◆ Task goal: Keyword search on "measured": report each line of the records that contains it.

* * * * * * *

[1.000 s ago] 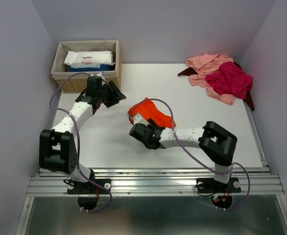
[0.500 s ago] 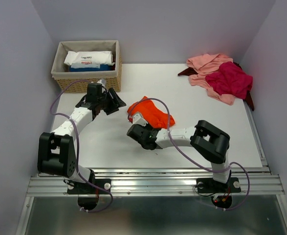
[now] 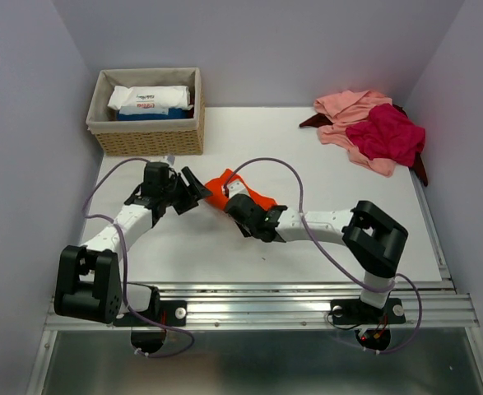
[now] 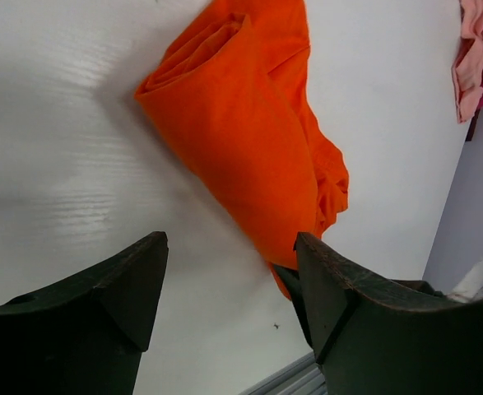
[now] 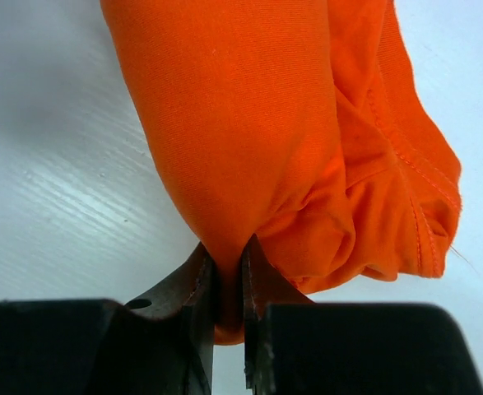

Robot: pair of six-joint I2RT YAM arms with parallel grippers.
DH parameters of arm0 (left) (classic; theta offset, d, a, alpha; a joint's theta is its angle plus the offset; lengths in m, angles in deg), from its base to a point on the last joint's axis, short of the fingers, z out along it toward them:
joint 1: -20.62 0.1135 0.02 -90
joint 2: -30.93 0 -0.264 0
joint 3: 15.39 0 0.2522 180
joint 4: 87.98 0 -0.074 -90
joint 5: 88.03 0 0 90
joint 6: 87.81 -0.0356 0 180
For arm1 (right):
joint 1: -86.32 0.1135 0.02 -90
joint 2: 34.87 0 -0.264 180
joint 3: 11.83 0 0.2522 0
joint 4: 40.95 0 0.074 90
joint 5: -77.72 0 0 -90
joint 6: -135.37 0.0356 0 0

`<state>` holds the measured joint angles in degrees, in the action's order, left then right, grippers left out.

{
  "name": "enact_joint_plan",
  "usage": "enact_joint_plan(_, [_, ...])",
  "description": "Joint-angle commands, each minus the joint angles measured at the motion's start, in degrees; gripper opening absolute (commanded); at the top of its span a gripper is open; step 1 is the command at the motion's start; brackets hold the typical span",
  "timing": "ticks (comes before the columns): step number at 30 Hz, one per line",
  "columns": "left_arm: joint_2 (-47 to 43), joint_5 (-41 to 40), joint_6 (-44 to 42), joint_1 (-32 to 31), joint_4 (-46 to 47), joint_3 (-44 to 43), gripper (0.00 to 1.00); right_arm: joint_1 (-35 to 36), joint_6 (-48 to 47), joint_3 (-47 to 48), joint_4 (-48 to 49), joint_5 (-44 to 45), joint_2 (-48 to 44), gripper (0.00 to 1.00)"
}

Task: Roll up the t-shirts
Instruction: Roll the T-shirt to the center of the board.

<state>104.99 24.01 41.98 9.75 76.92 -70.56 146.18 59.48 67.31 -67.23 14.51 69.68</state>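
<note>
**Overhead and wrist views: rolling of the first garment.** Within the last second the right gripper (image 5: 229,284) moved up the white table (image 3: 364,222) from the near side of the bright orange-red cloth t-shirt (image 4: 241,140) and closed on it. Meanwhile the left gripper (image 3: 190,191) swung away from the woven basket (image 3: 146,136) and came down to the bundle's left end. The shirt lay near the table's centre as a loose, half-formed tube, and had shifted a little towards the left arm. Judged from this, one end was secured and the other was about to be taken, so that the roll could be tightened or squared. The rolling looked under way, not finished.

- **Right jaws:** nearly together, clamped on a fold of the orange cloth at the bundle's lower edge, with cloth bulging above the pinch.
- **Left jaws:** wide apart and holding nothing, framing the bundle's tapering end. Whether the one finger (image 4: 340,304) beside that end touched the cloth could not be told.

The heap of salmon-pink, magenta and dark maroon shirts (image 3: 373,132) lay in the far right corner, well apart from both arms.
</note>
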Motion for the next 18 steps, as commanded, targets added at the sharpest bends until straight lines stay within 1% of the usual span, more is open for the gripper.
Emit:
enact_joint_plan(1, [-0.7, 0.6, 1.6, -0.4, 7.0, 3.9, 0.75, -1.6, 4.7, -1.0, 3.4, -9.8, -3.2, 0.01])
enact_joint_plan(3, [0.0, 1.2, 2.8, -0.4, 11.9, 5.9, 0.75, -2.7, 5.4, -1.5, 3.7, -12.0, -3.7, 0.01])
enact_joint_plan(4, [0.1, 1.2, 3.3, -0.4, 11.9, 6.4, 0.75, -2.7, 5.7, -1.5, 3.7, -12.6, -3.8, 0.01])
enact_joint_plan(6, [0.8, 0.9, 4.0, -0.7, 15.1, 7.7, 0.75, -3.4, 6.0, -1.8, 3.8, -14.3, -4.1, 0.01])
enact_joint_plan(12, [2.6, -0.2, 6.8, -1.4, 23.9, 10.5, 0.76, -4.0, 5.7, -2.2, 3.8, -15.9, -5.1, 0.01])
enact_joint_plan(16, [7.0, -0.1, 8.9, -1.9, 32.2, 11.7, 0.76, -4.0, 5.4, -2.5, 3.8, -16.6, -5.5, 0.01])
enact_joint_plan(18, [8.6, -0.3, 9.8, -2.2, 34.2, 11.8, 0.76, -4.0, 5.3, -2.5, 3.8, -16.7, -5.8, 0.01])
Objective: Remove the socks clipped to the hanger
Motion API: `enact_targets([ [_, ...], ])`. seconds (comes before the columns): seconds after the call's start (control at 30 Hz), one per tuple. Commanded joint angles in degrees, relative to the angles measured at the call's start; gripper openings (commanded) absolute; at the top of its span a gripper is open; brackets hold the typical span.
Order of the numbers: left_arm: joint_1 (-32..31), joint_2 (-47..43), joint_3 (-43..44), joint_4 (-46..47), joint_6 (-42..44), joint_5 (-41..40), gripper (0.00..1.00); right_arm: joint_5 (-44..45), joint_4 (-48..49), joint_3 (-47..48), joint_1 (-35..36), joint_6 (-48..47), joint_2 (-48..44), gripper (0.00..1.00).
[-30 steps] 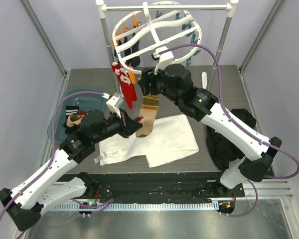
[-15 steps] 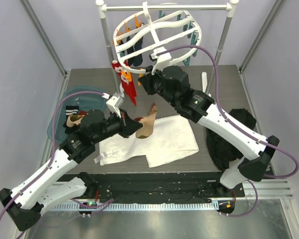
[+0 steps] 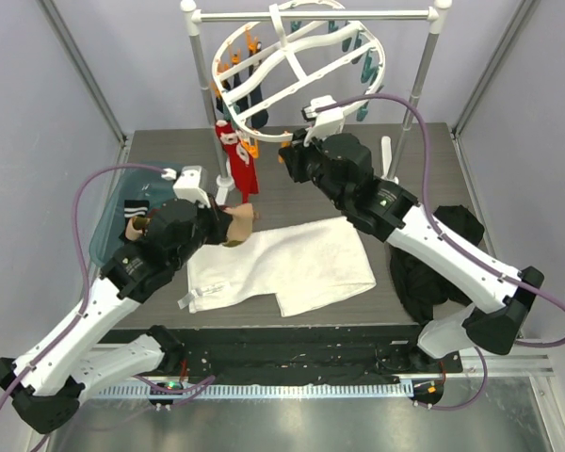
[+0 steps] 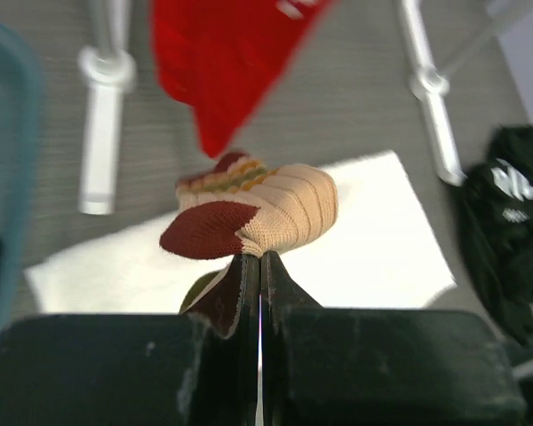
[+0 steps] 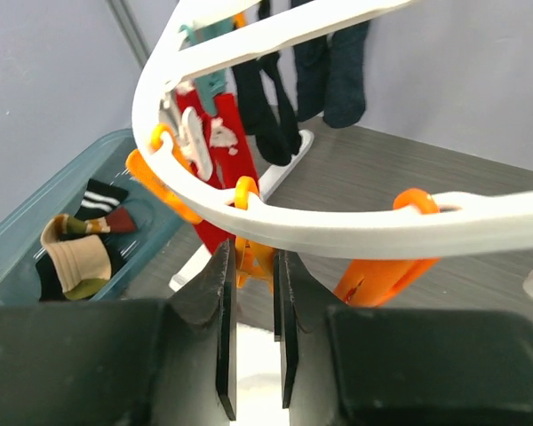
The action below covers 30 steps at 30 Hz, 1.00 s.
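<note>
Left wrist view has the left gripper (image 4: 259, 262) clamped tight on the toe of a tan ribbed sock with a maroon toe and striped cuff (image 4: 280, 209), already off the white plastic oval hanger (image 3: 292, 52) and held low, below it and toward the arms. The right gripper (image 5: 251, 253) sits up under the hanger's rim with its jaws nearly together around an orange clip (image 5: 249, 257); I cannot tell whether they actually pinch it. A red sock (image 3: 242, 169) hangs from the rim just beside that clip, and dark socks (image 5: 266, 106) hang further round. To my eye the tan sock should go into the teal plastic bin (image 3: 108, 231), below and left of the hanger, where other socks (image 5: 75, 262) lie; lift it over the bin wall before letting go. The right jaws want to squeeze the clip squarely, since the hanger could swing. The grey metal pole (image 3: 207, 104) stands close by the red sock; the roomiest space is over the white cloth (image 3: 301, 264) below the hanger.
</note>
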Motion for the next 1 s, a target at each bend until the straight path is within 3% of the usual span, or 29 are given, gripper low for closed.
enact_targets([
  [0.0, 3.4, 1.8, 7.5, -6.2, 3.9, -16.8, 0.0, 2.6, 4.2, -1.6, -2.2, -0.1, -5.0, 0.16],
  [0.1, 9.3, 3.9, 9.1, -6.6, 4.5, -20.3, 0.0, 1.4, 5.1, -3.6, -4.1, -0.1, -6.5, 0.2],
  [0.37, 31.5, 12.3, 11.4, -6.2, 2.4, -9.2, 0.0, -1.2, 5.2, -5.2, -8.3, -1.0, -8.5, 0.27],
  [0.8, 49.3, 24.5, 14.1, -5.5, -2.5, -5.9, 0.01, -3.7, 5.1, -7.5, -14.4, -2.2, -8.0, 0.3],
  [0.9, 50.0, 26.8, 15.7, -7.4, -2.9, -5.4, 0.33, -4.9, 5.3, -7.4, -14.9, -2.2, -7.4, 0.31],
  [0.93, 50.0, 27.2, 16.3, -8.4, -2.9, -4.9, 0.55, -5.1, 5.2, -7.2, -15.1, -2.2, -7.1, 0.32],
  [0.97, 50.0, 27.5, 16.9, -9.9, -2.8, -4.5, 0.64, -5.4, 5.2, -6.9, -15.0, -2.3, -6.9, 0.33],
])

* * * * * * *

◆ Exercise result:
`<state>` holds the measured joint angles in degrees, in the action's order, left then right, grippers left out.
  "description": "Joint-angle commands, each minus the joint angles measured at the motion's start, in degrees; gripper opening absolute (commanded); at the top of its span a gripper is open; step 1 is the command at the motion's start; brackets hold the typical span",
Motion API: `enact_targets([ [_, ...], ])`. seconds (comes before the columns): seconds after the call's start (control at 30 Hz), one per tuple. Commanded joint angles in degrees, relative to the angles measured at the call's start; gripper openings (commanded) absolute; at the top of its span a gripper is open; brackets hold the typical span.

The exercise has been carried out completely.